> **What is needed**
Report every line of the data where the string "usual" appears.

> **Available data**
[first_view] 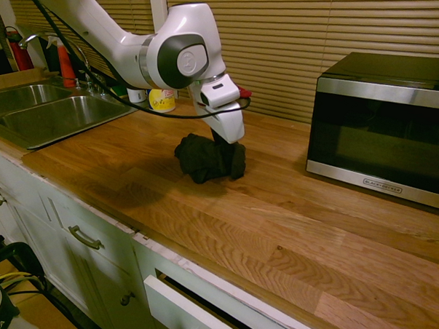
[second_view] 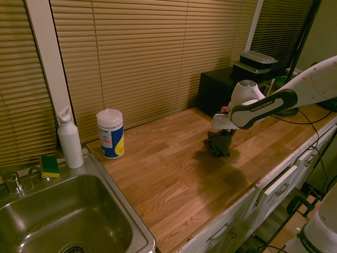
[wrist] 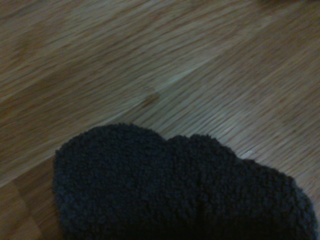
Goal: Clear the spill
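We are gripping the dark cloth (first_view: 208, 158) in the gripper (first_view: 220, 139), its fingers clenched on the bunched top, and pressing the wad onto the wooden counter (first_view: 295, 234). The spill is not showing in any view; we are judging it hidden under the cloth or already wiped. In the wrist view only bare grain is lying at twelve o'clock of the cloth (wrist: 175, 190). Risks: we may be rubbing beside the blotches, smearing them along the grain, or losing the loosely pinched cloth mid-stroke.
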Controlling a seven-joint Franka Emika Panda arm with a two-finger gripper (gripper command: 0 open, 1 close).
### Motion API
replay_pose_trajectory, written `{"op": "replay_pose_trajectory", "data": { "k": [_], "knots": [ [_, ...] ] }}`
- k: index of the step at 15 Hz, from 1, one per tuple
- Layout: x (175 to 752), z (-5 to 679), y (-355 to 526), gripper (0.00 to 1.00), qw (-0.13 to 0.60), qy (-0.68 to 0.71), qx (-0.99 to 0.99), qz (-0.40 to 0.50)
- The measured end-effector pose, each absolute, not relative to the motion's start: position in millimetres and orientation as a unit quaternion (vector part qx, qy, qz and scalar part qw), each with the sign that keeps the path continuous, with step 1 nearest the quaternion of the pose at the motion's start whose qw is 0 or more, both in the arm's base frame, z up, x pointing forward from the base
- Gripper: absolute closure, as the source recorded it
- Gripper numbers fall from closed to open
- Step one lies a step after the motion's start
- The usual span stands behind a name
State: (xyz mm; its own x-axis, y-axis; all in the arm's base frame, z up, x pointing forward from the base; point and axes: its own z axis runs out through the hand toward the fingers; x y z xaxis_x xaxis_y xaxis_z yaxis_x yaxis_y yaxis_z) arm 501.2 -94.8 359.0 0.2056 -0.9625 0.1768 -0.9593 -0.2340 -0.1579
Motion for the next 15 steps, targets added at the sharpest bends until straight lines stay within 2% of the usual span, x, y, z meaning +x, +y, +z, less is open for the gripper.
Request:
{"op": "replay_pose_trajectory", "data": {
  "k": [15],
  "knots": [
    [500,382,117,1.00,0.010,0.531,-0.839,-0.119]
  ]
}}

> **Task result**
- The usual span stands behind a name
Motion for the next 15 steps, targets added at the sharpest bends until straight lines stay within 2% of the usual span, x, y, z meaning +x, +y, +z, less is open for the gripper.

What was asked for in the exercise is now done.